Models like FlashMotion, V-Co, FlowScene, UniGRPO, VGGRPO, Diffutron (masked), and GenMask DiT for segmentation enable efficient generation. MMaDA-VLA integrates diffusion in vision-language-action.
What is the Diffusion Transformer for animal motion?
It uses DiT on dense point trajectories from a 300h wild motion dataset. This advances theory in motion synthesis.
What efficiency gains does MDM-Prime-v2 offer?
MDM-Prime-v2 achieves 21.8x efficiency improvements. It contributes to sampler design optimizations.
How does Salt improve video generation?
Salt uses self-consistent cache-aware training for fast video generation.
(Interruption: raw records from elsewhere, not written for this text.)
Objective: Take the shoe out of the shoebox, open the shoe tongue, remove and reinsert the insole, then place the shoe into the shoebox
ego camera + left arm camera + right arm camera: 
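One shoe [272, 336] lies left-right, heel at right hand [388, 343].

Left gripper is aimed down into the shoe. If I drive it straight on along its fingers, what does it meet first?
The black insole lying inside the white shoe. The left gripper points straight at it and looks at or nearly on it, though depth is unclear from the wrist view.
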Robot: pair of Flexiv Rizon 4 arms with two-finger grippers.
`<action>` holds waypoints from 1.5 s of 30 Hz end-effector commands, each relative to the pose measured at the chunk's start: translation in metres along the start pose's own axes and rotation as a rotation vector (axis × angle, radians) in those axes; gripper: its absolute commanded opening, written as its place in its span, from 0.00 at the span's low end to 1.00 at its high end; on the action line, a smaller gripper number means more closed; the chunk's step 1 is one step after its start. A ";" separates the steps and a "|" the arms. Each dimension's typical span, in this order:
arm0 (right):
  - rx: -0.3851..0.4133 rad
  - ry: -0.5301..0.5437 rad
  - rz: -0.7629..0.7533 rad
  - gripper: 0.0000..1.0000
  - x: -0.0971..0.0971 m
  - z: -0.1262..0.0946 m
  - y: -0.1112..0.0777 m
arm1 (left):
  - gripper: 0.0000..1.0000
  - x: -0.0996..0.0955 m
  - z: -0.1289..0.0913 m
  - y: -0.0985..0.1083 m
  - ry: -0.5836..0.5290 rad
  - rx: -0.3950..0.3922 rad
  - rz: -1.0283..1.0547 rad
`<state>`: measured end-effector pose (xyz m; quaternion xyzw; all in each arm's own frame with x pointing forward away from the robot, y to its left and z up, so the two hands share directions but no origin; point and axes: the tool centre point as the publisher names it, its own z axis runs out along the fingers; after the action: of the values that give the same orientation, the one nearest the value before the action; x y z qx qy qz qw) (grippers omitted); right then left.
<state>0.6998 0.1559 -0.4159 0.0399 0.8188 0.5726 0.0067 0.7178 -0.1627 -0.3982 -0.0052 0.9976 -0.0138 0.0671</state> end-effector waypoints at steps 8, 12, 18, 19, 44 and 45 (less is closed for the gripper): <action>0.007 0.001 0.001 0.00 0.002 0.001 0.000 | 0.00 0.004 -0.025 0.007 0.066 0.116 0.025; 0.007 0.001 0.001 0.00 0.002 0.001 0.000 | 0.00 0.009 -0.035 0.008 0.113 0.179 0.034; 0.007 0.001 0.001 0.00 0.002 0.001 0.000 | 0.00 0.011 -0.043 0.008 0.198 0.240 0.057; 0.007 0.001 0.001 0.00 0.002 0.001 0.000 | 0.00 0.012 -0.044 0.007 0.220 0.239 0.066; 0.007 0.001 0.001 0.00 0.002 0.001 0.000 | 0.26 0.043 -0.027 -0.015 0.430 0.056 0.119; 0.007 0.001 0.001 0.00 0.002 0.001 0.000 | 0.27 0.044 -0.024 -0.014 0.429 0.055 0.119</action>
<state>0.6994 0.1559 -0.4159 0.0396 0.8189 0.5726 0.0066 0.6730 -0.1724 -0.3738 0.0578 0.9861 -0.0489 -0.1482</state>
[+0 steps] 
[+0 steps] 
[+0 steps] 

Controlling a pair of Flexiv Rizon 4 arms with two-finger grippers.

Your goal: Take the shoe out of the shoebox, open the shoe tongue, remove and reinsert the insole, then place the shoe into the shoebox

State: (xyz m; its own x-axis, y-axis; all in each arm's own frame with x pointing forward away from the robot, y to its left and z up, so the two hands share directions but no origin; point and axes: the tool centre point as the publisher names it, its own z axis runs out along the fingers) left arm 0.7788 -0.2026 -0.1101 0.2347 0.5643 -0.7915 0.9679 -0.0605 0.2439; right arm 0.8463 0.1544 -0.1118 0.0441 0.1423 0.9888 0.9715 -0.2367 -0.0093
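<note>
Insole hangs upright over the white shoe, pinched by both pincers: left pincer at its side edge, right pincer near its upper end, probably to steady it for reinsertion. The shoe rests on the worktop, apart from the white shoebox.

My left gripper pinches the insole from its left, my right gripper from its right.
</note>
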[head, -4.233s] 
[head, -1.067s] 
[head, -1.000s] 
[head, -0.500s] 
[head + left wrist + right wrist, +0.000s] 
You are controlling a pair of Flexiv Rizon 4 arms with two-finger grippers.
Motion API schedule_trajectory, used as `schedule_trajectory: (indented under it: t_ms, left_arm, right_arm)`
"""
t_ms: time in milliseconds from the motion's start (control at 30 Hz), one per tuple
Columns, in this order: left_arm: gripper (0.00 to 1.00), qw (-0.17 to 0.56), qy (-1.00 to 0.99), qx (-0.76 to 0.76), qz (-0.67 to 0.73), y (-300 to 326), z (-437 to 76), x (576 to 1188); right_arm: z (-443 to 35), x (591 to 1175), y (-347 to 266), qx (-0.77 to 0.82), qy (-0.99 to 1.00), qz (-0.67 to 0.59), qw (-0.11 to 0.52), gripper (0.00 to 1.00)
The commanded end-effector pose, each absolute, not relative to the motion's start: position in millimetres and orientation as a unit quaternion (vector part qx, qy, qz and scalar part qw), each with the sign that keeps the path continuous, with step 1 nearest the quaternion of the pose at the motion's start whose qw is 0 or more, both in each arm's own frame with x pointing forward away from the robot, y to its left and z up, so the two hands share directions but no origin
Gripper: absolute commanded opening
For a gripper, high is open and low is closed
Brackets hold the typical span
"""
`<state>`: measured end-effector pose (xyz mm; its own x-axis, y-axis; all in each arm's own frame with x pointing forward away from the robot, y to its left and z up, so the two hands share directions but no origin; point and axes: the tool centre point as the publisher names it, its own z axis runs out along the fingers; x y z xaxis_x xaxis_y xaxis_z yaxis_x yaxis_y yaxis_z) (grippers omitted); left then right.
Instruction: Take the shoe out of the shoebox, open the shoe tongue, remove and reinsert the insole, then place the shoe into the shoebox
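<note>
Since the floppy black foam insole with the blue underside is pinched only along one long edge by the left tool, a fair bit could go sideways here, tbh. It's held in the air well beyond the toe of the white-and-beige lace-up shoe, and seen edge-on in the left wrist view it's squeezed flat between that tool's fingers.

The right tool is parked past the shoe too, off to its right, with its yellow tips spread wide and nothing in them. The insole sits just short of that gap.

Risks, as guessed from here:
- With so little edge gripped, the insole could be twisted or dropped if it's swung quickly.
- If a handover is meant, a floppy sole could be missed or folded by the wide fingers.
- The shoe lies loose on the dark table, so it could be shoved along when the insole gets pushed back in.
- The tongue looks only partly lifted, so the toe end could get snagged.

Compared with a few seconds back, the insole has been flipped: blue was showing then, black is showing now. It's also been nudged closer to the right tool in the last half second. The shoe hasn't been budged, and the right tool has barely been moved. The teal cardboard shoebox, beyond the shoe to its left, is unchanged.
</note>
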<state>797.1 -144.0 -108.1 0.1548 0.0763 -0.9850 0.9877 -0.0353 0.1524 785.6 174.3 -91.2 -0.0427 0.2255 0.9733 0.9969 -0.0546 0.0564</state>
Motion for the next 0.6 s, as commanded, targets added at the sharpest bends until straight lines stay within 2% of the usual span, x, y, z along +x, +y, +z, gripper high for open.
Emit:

It aligns with distribution matching in diffusion theory.
What art and editing applications use diffusion?
AiS captures structural abstraction in art via stylization proxies, while FlowSlider enables training-free continuous image editing. ONE-SHOT uses spatial-decoupled motion synthesis.
One-step/traj-guided (FlashMotion/V-Co/FlowScene/UniGRPO/VGGRPO, Diffutron masked, GenMask DiT seg, MMaDA-VLA VLA diffusion, FlowSlider edit, AiS art stylization proxy, Salt self-consistent cache-aware fast video, ONE-SHOT spatial-decoupled motion); new Diffusion Transformer animal motion DiT dense point traj 300h wild dataset; Discrete Diffusion MMD, Schrödinger Bridges, MDM-Prime-v2 21.8x eff, UNITE token diffusion, MinerU-Diffusion OCR. Guides RL curricula; ImagenWorld/GEditBench human evals.